Unique glycosignature for intervertebral disc and articular cartilage cells and tissues in immaturity and maturity

• Published in: Scientific reports Vol. 6; no. 1; p. 23062
• Main Authors: Collin, E C, Kilcoyne, M, White, S J, Grad, S, Alini, M, Joshi, L, Pandit, A S
• Format: Journal Article
• Language: English
• Published: England Nature Publishing Group 11.03.2016
• Subjects: Animals; Annulus Fibrosus - growth & development; Annulus Fibrosus - metabolism; Antibodies; Cartilage (articular); Cartilage, Articular - growth & development; Cartilage, Articular - metabolism; Chondrocytes; Chondrocytes - metabolism; Chondroitin sulfate; Chondroitin Sulfates - isolation & purification; Chondroitin Sulfates - metabolism; Chromatography, High Pressure Liquid; High-performance liquid chromatography; Humans; Intervertebral Disc - growth & development; Intervertebral Disc - metabolism; Intervertebral discs; Lectins; Maturity; Nucleus pulposus; Nucleus Pulposus - growth & development; Nucleus Pulposus - metabolism; Sheep - growth & development; Sheep - metabolism; Sulfate
• ISSN: 2045-2322; 2045-2322
• DOI: 10.1038/srep23062

In this study, on/off markers for intervertebral disc (IVD) and articular cartilage (AC) cells (chondrocytes) and distinct glycoprofiles of cell and tissue-types were identified from immaturity to maturity. Three and eleven month-old ovine IVD and AC tissues were histochemically profiled with a panel of lectins and antibodies. Relationships between tissue and cell types were analysed by hierarchical clustering. Chondroitin sulfate (CS) composition of annulus fibrosus (AF), nucleus pulposus (NP) and AC tissues was determined by HPLC analysis.
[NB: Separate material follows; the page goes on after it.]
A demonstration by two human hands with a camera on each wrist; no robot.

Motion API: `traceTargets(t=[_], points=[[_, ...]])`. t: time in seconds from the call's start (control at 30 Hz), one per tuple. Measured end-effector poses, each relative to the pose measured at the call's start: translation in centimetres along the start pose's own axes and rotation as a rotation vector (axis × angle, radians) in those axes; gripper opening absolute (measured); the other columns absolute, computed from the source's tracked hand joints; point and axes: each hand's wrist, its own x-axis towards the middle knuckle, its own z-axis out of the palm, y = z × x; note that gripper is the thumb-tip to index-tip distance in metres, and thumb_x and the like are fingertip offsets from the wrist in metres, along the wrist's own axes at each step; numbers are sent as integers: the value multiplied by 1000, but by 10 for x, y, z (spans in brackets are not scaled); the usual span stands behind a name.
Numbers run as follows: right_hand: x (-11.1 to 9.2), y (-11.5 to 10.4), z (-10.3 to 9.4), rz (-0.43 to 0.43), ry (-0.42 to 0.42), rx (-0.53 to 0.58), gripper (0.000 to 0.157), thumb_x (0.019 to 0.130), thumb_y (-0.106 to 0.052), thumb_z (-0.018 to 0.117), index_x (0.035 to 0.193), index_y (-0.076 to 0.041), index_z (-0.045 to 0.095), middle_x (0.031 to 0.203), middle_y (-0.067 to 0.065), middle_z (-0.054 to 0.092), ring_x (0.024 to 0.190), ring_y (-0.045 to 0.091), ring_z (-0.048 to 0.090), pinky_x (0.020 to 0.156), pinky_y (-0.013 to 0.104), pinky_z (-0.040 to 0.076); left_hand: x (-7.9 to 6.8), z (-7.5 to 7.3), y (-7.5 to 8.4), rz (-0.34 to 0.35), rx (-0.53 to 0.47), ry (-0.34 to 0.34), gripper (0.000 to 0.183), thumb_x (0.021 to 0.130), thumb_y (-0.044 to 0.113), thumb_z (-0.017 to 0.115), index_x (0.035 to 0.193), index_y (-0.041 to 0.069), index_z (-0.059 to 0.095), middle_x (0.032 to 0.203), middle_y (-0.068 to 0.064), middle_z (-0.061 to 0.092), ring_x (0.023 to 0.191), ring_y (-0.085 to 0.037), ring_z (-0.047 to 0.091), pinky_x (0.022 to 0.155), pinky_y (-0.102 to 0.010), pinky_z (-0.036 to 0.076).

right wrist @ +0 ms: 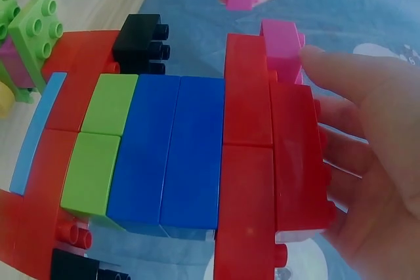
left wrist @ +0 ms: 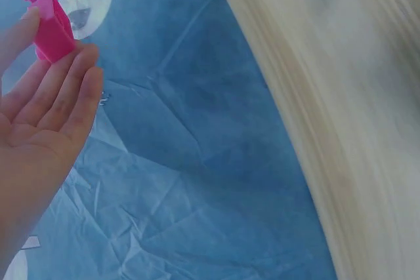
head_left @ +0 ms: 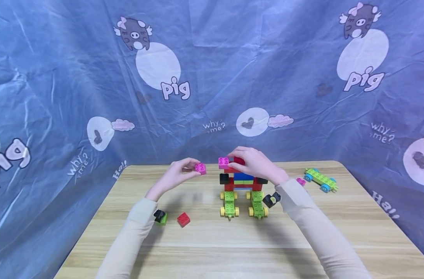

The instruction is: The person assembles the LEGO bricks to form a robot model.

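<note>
My left hand [head_left: 178,173] pinches a loose pink toy brick [head_left: 200,168] between thumb and fingers, held up left of a built brick figure [head_left: 243,176]. That figure stands on two lime wheeled bases [head_left: 229,209], with red, blue and green bricks above and black bricks [head_left: 224,178] at the sides. At its top my right hand [head_left: 255,162] grips around the red top brick [right wrist: 298,155]. The right thumb lies against a second pink brick [right wrist: 282,49], which juts out from the figure's upper left. A small gap separates the two pink bricks in the head view.
A red brick [head_left: 183,219] lies on the table at front left, near a green brick [head_left: 164,219] partly covered by the left wrist camera. Beyond the right forearm are a pink brick [head_left: 300,181] and a lime wheeled base [head_left: 320,179]. Blue printed cloth [head_left: 212,77] surrounds the table.
</note>
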Motion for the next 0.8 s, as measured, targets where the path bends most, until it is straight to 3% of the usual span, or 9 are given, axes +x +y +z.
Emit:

Clear on/off cell type markers were identified, which enabled the discrimination of chondrocytes, AF and NP cells. AF and NP cells were distinguishable using MAA, SNA-I, SBA and WFA lectins, which bound to both NP cells and chondrocytes but not AF cells. Chondrocytes were distinguished from NP and AF cells with a specific binding of LTA and PNA lectins to chondrocytes. Each tissue showed a unique CS composition with a distinct switch in sulfation pattern in AF and NP tissues upon disc maturity while cartilage maintained the same sulfation pattern over time. In conclusion, distinct glycoprofiles for cell and tissue-types across age groups were identified in addition to altered CS composition and sulfation patterns for tissue types upon maturity.